13.04.2020 14:00 di Alessio Del Lungo   Vedi letture
© foto di Federico De Luca
JIMENEZ A FV, TAGLIO STIPENDI? SERVE ACCORDO INDIVIDUALE. CHIESA TOP PLAYER

La Pasqua è passata in un modo diverso dal solito quest'anno un po' per tutti, non solo in Italia. Il calcio sta interrogandosi su come andare avanti e proseguire i campionati, le coppe e tutti i tornei in programma. Per approfondire un po' quello che è il pensiero anche dei calciatori su un'eventuale ripartenza, ma non solo FirenzeViola.it ha contattato, in esclusiva, l'centrocampista gigliato ed attualmente in forza al Palestino in Cile, Luis Jimenez.

Com'è la situazione nel suo Paese e come sta trascorrendo le sue giornate?
"Qua siamo tutti in quarantena, un po' come sta succedendo in molte parti del mondo.
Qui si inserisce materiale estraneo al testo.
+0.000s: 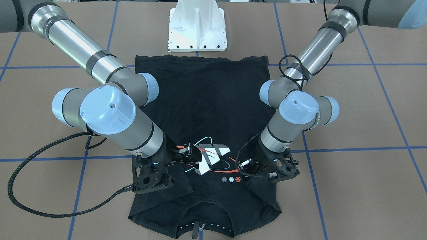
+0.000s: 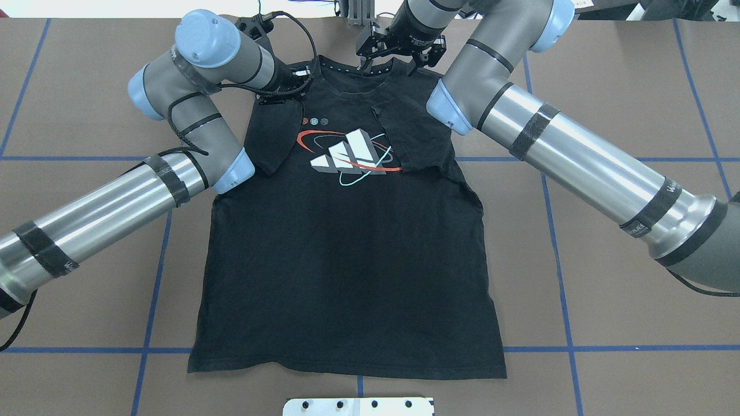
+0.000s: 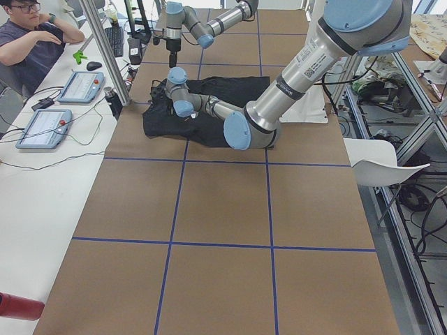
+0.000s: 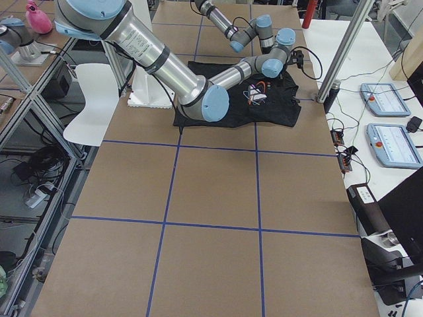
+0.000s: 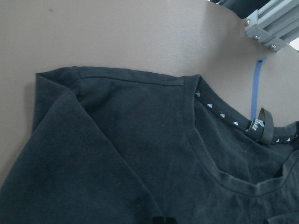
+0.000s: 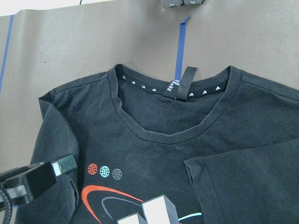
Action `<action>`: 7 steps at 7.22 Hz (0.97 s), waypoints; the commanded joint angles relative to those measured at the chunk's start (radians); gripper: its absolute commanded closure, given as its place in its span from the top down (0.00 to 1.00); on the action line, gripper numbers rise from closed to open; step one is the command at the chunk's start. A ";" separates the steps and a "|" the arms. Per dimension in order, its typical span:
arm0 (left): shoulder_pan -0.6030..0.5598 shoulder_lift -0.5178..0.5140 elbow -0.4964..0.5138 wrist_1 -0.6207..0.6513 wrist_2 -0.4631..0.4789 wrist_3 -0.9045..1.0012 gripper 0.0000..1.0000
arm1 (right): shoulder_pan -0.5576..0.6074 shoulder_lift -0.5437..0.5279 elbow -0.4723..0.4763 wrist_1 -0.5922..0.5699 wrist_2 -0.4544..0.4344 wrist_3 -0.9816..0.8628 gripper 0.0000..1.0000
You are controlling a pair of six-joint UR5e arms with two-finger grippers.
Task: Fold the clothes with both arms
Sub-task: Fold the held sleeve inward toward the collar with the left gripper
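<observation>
Left claw (image 1: 243, 166) hangs over creased, matte black T-shirt (image 1: 206, 100).

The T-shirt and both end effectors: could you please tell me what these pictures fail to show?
Left end effector: front view, its cable crosses its tip; open or shut unclear.
Right end effector: black against the black T-shirt; grip unclear.
Neck label: print too small, wrist views.
T-shirt's underside: against the table, every view.
Side views: T-shirt too small for detail.
</observation>
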 commanded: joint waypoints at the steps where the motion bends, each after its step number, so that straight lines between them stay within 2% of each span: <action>1: 0.002 -0.019 0.012 -0.004 0.005 -0.029 0.00 | 0.010 -0.020 0.007 0.005 0.010 -0.011 0.99; 5: 0.002 -0.036 0.016 -0.008 0.011 -0.038 0.00 | 0.068 -0.135 0.052 0.009 0.076 -0.125 0.99; 7: 0.002 -0.059 0.077 -0.081 0.039 -0.055 0.00 | 0.086 -0.164 0.053 0.009 0.099 -0.166 0.99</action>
Stiamo iniziando la quarta settimana a casa e non è semplice perché è una situazione strana, ma sono convinto che sia più complicato per i bambini che per noi adulti. La mia famiglia sta bene e quello è l'importante: non uscire è necesario per non arrivare a livelli troppo alto di contagi".
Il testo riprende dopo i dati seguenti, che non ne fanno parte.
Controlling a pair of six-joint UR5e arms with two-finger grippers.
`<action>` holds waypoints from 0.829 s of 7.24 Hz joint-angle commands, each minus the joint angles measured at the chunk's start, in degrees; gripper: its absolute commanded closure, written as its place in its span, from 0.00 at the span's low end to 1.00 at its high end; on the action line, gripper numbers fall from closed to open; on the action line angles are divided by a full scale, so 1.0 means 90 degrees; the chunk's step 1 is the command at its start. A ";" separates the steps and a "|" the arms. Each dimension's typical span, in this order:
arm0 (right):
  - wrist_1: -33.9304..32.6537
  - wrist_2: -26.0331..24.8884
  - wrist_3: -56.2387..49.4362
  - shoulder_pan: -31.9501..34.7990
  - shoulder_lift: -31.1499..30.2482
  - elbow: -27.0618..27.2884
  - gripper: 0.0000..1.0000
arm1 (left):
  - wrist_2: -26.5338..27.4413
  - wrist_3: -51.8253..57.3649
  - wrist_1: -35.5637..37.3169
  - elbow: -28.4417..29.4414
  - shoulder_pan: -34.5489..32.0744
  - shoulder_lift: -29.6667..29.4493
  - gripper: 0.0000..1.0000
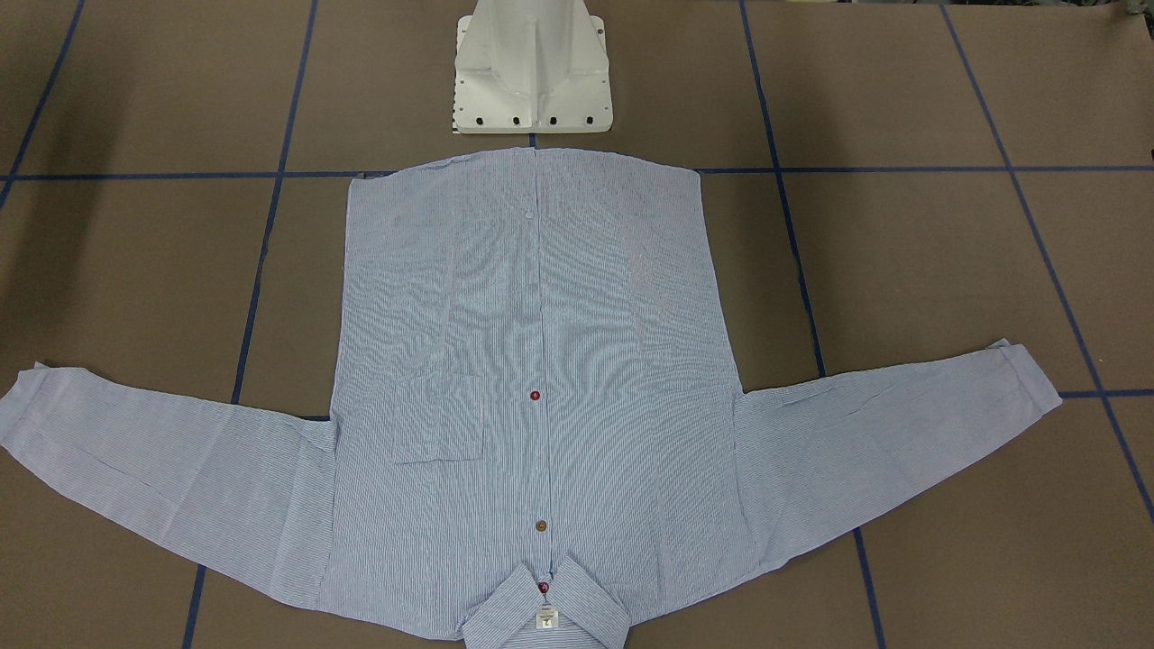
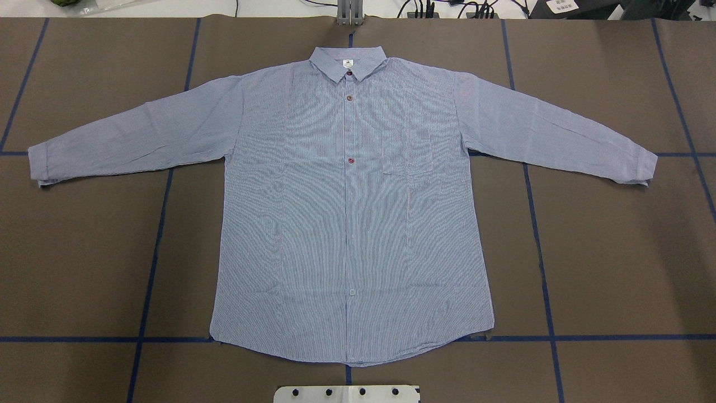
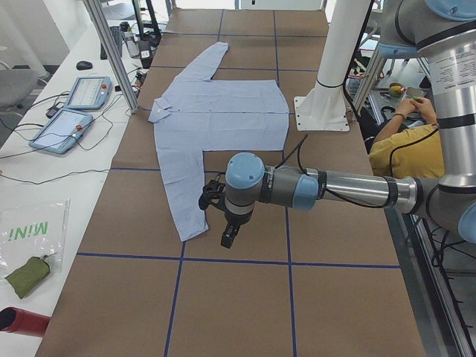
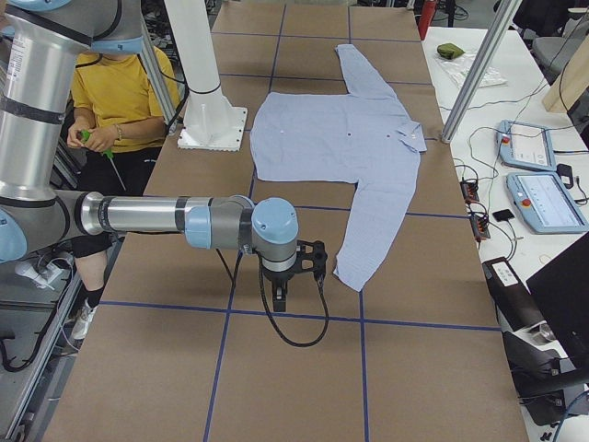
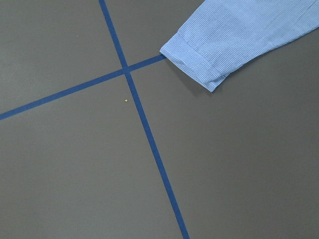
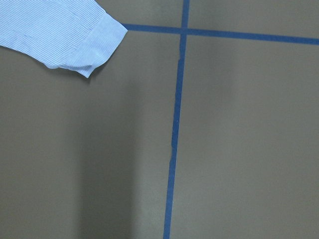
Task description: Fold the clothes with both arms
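Note:
The light blue striped shirt (image 2: 352,224) lies flat and face up on the brown table, buttoned, with both sleeves spread wide; its collar (image 1: 545,613) points away from the robot's base. My left gripper (image 3: 229,236) hangs over the table just past the shirt's sleeve end, near its cuff (image 5: 197,62). My right gripper (image 4: 279,296) hangs the same way beside the other cuff (image 6: 89,47). Neither touches the shirt (image 3: 223,111). Both show only in the side views, so I cannot tell whether they are open or shut.
The white pedestal base (image 1: 532,72) stands at the shirt's hem. Blue tape lines (image 2: 162,224) grid the table. A person in a yellow shirt (image 4: 120,92) sits behind the robot. Teach pendants (image 3: 63,130) and a green pouch (image 3: 26,275) lie on a side bench.

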 commanded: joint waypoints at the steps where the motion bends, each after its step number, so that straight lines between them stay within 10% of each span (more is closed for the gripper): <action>1: 0.0239 -0.0049 0.0015 0.0170 0.0568 0.0219 0.00 | 0.0045 -0.0062 -0.1698 0.0066 -0.0008 -0.0273 0.00; 6: 0.1288 -0.0030 0.0959 0.0357 0.1002 -0.0228 0.00 | 0.0026 -0.0258 -0.2733 0.0487 -0.0008 -0.0852 0.00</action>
Pensa che sia giusto concludere in ogni caso i campionati?
"Quello che sta succedendo sicuramente non è un qualcosa da sottovalutare perché è qualcosa che ha veramente pochi precedenti. Non è facile fare previsioni in questo momento, penso che la Serie A, come qualsiasi altro campionato, possa essere finito soltanto se nessuno corre alcun rischio, altrimenti è da evitare".

Il tema del taglio degli stipendi sta tenendo banco in Italia. Lei che idea si è fatto?
"Credo che sia inevitabile accordarsi individualmente. Si tratta di una cosa impossibile comunicare che si taglio il 10, il 20 o il 30% dello stipendio a qualunque calciatore. Bisogna fare un discorso più approfondito e tenere conto che non tutti guadagnano le stesse cifre... Non ci si può appropriare dei soldi degli altri. L'accordo da trovare è tra club e calciatore, non è neanche giusto che un giocatore venga informato di quello che succederà senza poter dire la sua".
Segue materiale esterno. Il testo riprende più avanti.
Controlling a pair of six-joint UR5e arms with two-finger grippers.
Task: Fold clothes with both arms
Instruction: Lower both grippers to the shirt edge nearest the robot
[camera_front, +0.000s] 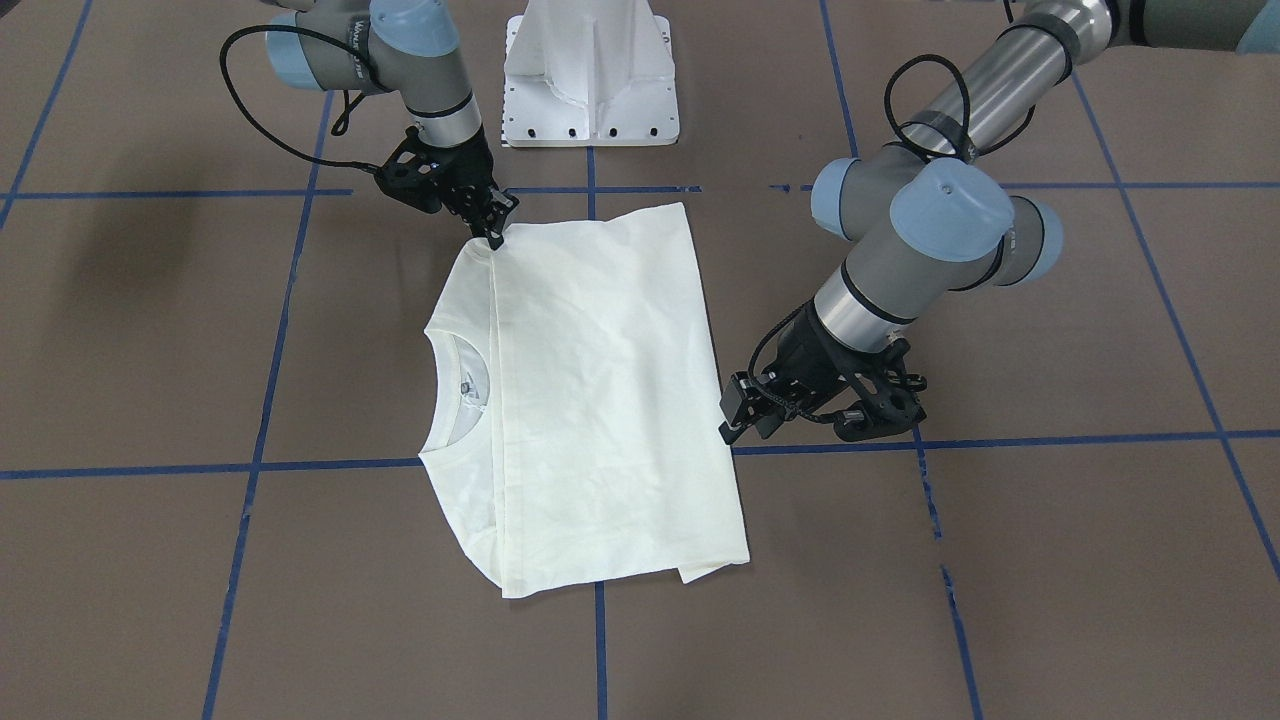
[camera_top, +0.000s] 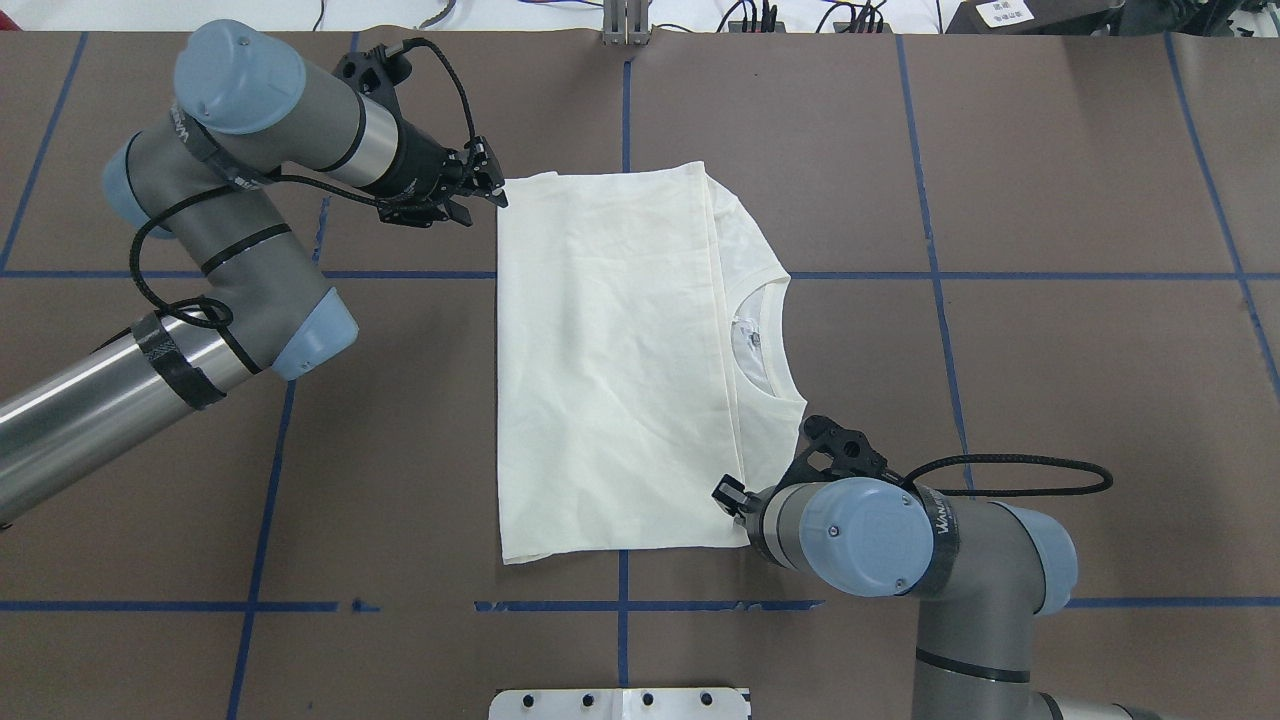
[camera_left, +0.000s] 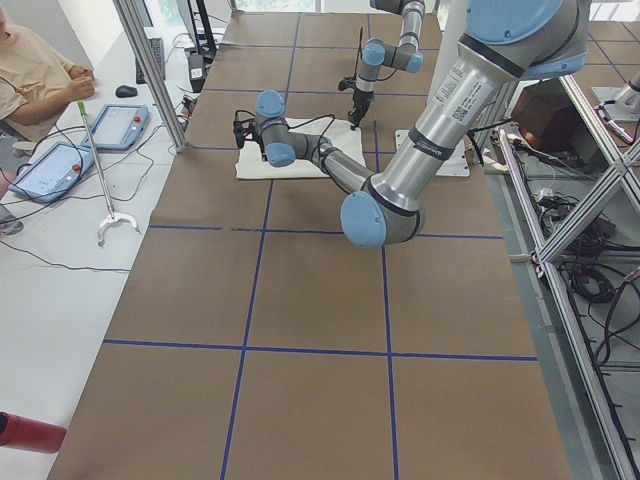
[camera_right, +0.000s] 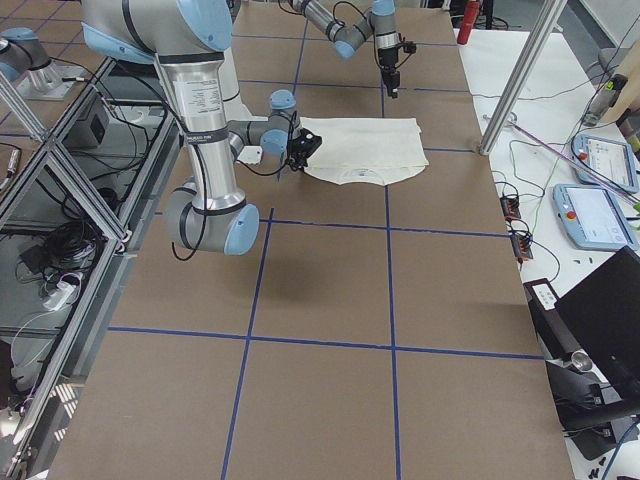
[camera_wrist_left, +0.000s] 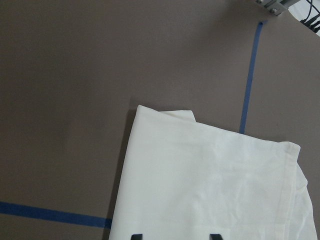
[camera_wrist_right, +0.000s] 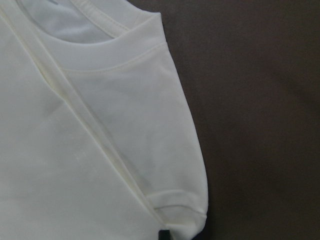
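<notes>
The cream T-shirt lies folded on the brown table, plain side up, with its ribbed collar showing at one edge. No print shows. My left gripper is open and empty, just off the shirt's far corner. In the front view it hangs beside the shirt's edge, and its wrist view shows two separate fingertips above the cloth. My right gripper is shut on the shirt's near corner by the shoulder. Its wrist hides most of it in the overhead view, and its wrist view shows one fingertip at the cloth's edge.
The white pedestal base stands at the robot's side of the table. Blue tape lines cross the brown surface. A seated person with tablets and a grabber stick is beyond the far edge. Aluminium frames flank the robot.
</notes>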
Quale futuro immagina per la Fiorentina?
"L'arrivo del presidente Commisso ha sicuramente portato i tifosi viola ad avere tanto entusiasmo e credere di riuscire a stare nelle posizioni nobili della classifica. Da ex giocatore è quello che mi auguro anche io. Mi piace tanto Federico Chiesa, per me è sicuramente un top player".

Pulgar quest'anno ha avuto un po' di alti e bassi. Che cosa pensa del suo connazionale?
"Io penso che lui stia facendo bene, anche nel Cile è considerato in modo assoluto un giocatore importante. Ha ancora ampi margini di miglioramento, ne sono sicuro, ma sta crescendo molto bene".